SEARCH UNIVERSITY LIBRARIES
Most of the time when you start a new project, your data will not be saved in a SAS dataset file format (*.sas7bdat). Your data might be in the form of a spreadsheet in Excel, an SPSS dataset, or a text file. The most common and new-user friendly method for reading a non-SAS dataset into SAS is by using the Import Wizard.
Update 2017 June: The first version of this tutorial was written for the 32-bit version of SAS 9.3. The steps used for that version of SAS do not work in 64-bit SAS. We have updated the tutorial to include directions for both versions of SAS.
If you are using SAS 9.3, 32-bit:
If you are using SAS 9.3 or 9.4 64-bit:
You can check what version of SAS you have by examining the Log window when you first launch SAS.
To start the Import Wizard, click File > Import Data. Let’s import our sample data, which is located in an Excel spreadsheet, as an illustration of how the Import Wizard works.
A new window will pop up, called "Import Wizard – Select import type".
This first screen will ask you to choose the type of data you wish to import. Click Standard data source and then choose the program that is the source of your data from the drop down menu. (The second option, specifying a file format, is not covered in this tutorial.)
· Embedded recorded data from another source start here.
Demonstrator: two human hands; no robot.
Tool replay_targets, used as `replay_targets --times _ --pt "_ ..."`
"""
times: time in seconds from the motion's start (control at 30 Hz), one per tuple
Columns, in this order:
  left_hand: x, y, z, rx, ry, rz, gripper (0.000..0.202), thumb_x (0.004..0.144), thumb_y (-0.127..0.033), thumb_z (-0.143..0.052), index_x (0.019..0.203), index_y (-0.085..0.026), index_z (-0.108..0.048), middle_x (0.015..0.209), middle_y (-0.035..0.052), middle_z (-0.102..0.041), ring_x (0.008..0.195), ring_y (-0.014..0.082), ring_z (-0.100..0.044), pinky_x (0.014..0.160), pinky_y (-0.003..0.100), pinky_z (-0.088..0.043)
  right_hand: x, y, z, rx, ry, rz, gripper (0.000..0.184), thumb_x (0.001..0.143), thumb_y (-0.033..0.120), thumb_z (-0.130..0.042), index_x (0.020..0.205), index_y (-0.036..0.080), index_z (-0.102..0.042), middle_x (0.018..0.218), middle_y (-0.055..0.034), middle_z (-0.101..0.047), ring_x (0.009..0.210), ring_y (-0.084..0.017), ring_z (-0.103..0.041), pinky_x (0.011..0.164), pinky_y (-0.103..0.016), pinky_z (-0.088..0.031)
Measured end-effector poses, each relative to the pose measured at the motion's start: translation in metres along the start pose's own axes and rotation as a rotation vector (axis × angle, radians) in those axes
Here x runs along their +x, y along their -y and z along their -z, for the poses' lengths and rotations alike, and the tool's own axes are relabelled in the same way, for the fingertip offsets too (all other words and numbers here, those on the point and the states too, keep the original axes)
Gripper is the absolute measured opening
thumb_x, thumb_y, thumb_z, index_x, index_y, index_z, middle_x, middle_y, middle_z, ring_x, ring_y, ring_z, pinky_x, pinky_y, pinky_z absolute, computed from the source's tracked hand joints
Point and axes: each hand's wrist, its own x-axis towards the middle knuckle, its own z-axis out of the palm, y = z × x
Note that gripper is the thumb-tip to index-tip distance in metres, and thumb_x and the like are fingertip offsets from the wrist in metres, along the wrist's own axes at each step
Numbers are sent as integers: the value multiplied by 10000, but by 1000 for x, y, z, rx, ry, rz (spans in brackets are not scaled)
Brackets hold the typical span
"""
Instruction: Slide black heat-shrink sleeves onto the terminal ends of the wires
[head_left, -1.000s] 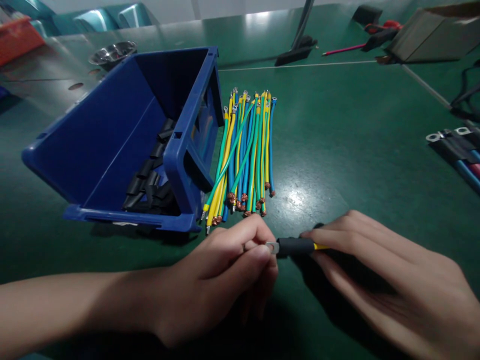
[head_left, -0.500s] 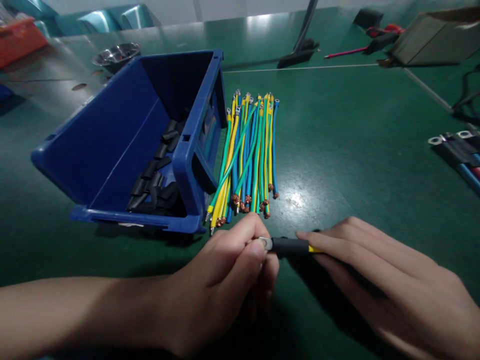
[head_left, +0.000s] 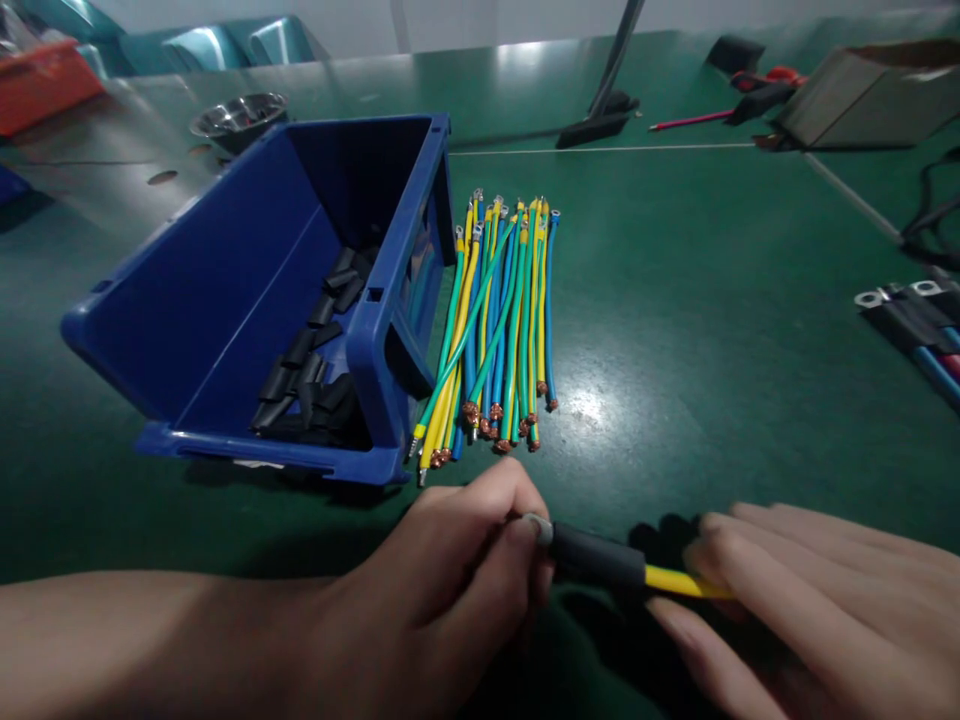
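Note:
My left hand (head_left: 465,580) pinches the metal ring lug (head_left: 538,528) of a yellow cable (head_left: 679,582) between thumb and forefinger. A black sleeve (head_left: 598,555) covers the cable just behind the lug. My right hand (head_left: 795,610) curls its fingers loosely over the cable farther right, with the thumb a little apart below it; the cable's far end is hidden there. Beyond my hands lies a bundle of yellow, green and blue cables (head_left: 499,330), some with lugs and some with frayed copper ends. Left of it, a blue bin (head_left: 217,340) holds black sleeves (head_left: 300,375).
Sleeved cables (head_left: 911,315) lie at the right edge of the green table (head_left: 697,330). A metal bowl (head_left: 240,115) stands behind the bin. Farther back are a black stand (head_left: 596,130), a pink rod (head_left: 694,120) and a cardboard box (head_left: 862,95). An orange crate (head_left: 45,85) sits far left.
My right hand has slid back from the sleeve's end to the right and down, exposing more yellow cable. The cable now tilts downward to the right. My left hand keeps the lug.

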Motion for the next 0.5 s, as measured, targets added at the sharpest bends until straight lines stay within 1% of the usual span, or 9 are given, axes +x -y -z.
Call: replay_targets --times 0.07,0.1,0.2,0.27,0.33,0.4,0.5 --pt "-1 -1 2 34 15 7 488 1060 -586 -213 961 -202 -499 833 34 -567 701 155 -540 652 297 -453 0 1 3 49 11 22 352 993 284 -484 644 237 -478 505 12 -493 452 -135 -415 485 -322 -306" --pt "-1 -1 2 37 15 4 474 1065 -570 -218 960 -203 -499 833 31 -562 704 153 -537 652 293 -450 -1 1 3 68 12 22 366 998 268 -463 633 237 -476 504 9 -505 449 -135 -419 481 -320 -311" --pt "1 -2 -1 -27 -37 10 452 1059 -573 -270 902 -205 -478 771 11 -531 665 147 -498 625 289 -426 -1 -1 1 84 4 7 366 1008 204 -394 659 232 -499 592 -8 -601 474 -130 -473 500 -316 -337" --pt "3 -3 -5 -134 -105 37 438 1049 -589 -306 884 -213 -458 731 -8 -510 634 139 -472 594 279 -406 -1 -4 -3 29 3 -39 316 1015 192 -386 749 223 -554 658 -8 -633 523 -131 -528 535 -309 -362" --pt "4 -2 -8 -216 -148 74 440 1037 -616 -332 893 -218 -454 728 -18 -509 630 133 -471 598 271 -400 0 -7 -7 -52 6 -83 273 1034 240 -393 840 214 -583 684 -1 -632 563 -134 -556 571 -304 -379" --pt "4 -2 -10 -247 -142 93 490 1002 -685 -345 905 -219 -464 733 -18 -507 638 136 -467 619 277 -395 0 -10 -10 -96 -6 -104 264 1051 283 -388 894 213 -588 699 6 -626 584 -133 -562 605 -301 -387" --pt "2 -1 -10 -310 -117 96 544 945 -766 -364 952 -232 -471 750 -19 -494 640 142 -431 612 282 -369 -3 -14 -10 -91 -15 -109 188 1037 241 -430 1004 210 -613 729 8 -623 634 -141 -570 658 -304 -389"
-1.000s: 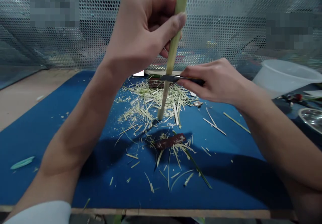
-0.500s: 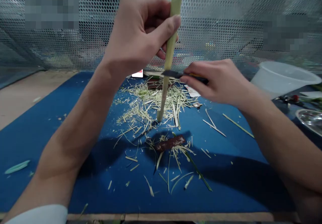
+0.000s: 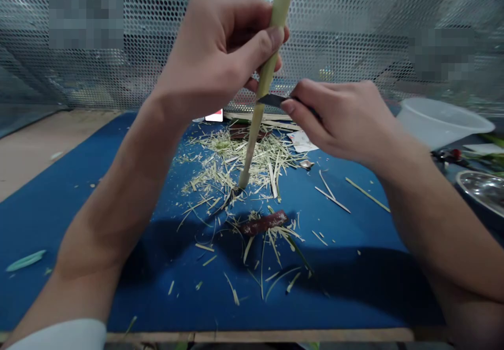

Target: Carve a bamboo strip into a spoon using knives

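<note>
My left hand (image 3: 232,51) grips a pale yellow-green strip (image 3: 255,122), perhaps bamboo, near its upper end. The strip stands tilted, its top leaning right and its lower end down among the shavings. In my right hand (image 3: 334,116) is a knife (image 3: 271,99), its dark blade touching the strip's face just below my left fingers. Most of the knife's handle is hidden inside the fingers. Below lie a heap of pale shavings (image 3: 255,153) and a reddish-brown block (image 3: 264,223) with thin slivers around it.
A blue mat (image 3: 157,297) covers the work surface. At the right stand a white plastic tub (image 3: 441,124) and a shiny metal bowl (image 3: 482,190). A perforated metal screen (image 3: 346,56) rises behind. A teal piece (image 3: 25,261) lies at the left.
The knife has moved up the strip with my right hand. The strip leans a little more, its top further right and its lower end further left.
</note>
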A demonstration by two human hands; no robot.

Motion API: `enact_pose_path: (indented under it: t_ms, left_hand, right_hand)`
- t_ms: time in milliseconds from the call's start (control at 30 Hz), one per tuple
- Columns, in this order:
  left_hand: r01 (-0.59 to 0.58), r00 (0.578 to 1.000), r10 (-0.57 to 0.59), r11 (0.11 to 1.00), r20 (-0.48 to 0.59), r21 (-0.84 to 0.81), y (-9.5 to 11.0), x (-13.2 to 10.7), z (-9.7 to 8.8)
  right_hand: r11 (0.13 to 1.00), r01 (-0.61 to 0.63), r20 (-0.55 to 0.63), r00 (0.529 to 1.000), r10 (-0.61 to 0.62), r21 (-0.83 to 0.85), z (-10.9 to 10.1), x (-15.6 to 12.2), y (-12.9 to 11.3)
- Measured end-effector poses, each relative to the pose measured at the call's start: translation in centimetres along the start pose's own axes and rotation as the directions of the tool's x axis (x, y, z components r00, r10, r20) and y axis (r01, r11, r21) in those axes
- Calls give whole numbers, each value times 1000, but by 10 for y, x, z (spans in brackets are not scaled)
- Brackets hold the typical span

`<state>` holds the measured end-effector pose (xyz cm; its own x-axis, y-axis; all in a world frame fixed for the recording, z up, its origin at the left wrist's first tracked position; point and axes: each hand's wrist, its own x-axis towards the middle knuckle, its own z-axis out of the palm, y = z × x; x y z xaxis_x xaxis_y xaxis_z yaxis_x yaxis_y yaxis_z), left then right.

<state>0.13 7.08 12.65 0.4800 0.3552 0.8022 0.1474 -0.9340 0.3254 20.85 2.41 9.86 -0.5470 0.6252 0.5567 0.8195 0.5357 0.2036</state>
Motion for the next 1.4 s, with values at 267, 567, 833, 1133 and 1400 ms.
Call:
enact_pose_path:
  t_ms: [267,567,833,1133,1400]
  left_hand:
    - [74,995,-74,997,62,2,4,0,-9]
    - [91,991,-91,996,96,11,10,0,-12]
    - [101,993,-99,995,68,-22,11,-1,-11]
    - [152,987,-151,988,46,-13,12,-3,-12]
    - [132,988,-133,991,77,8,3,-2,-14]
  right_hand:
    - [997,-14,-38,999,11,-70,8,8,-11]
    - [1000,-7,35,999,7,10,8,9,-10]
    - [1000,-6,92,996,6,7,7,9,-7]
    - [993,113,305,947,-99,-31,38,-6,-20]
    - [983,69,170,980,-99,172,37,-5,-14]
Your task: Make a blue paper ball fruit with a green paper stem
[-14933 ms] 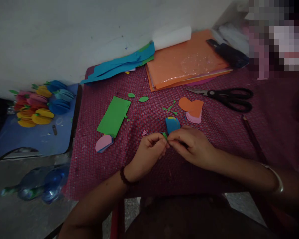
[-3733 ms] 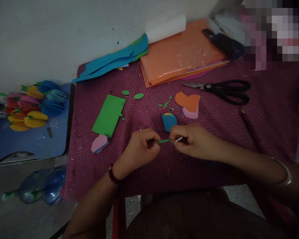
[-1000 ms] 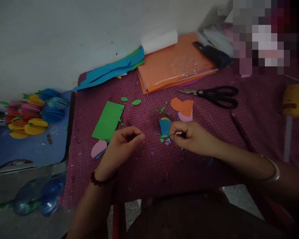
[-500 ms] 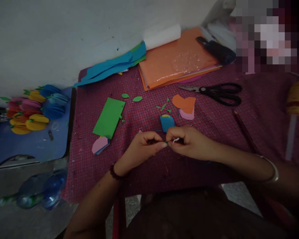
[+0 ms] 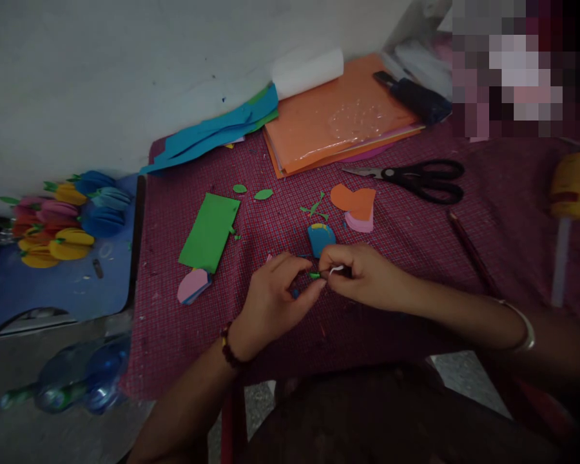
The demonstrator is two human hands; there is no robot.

In our case, the dataset we want to import is an Excel file, so select Microsoft Excel Workbook. As you can see, SAS provides you with a large variety of data types to import. Once you’ve chosen the data source, click Next.
Now you need to tell SAS where to find the file you want to import. You can either type the file directory into the text box, or click Browse and choose the file to import.
Once you’ve added the file path to the text box, click OK. SAS then asks you what sheet from the file you want to import. In this example we will choose Sheet 1 since our data appears on Sheet 1 in the Excel file. Then click Options. Be sure and select the options that are correct for your dataset. The default is for all options to be checked, and that works for our purposes. Click Next.
This next step tells SAS where you want to store the newly imported dataset. The first drop-down menu is a list of available libraries that you can choose to store your newly imported SAS dataset in. If you want it to be temporarily stored for now, choose WORK. If you’ve already created a library with a
LIBNAME statement, you can choose one of those instead.
The next dropdown menu, under Member, requires you to name the dataset. You can type in a dataset name here, or choose a dataset from the list. NOTE: Choosing an existing dataset from the list will over-write that data; the existing file in the library will be replaced with the file you are importing. Then, click Next.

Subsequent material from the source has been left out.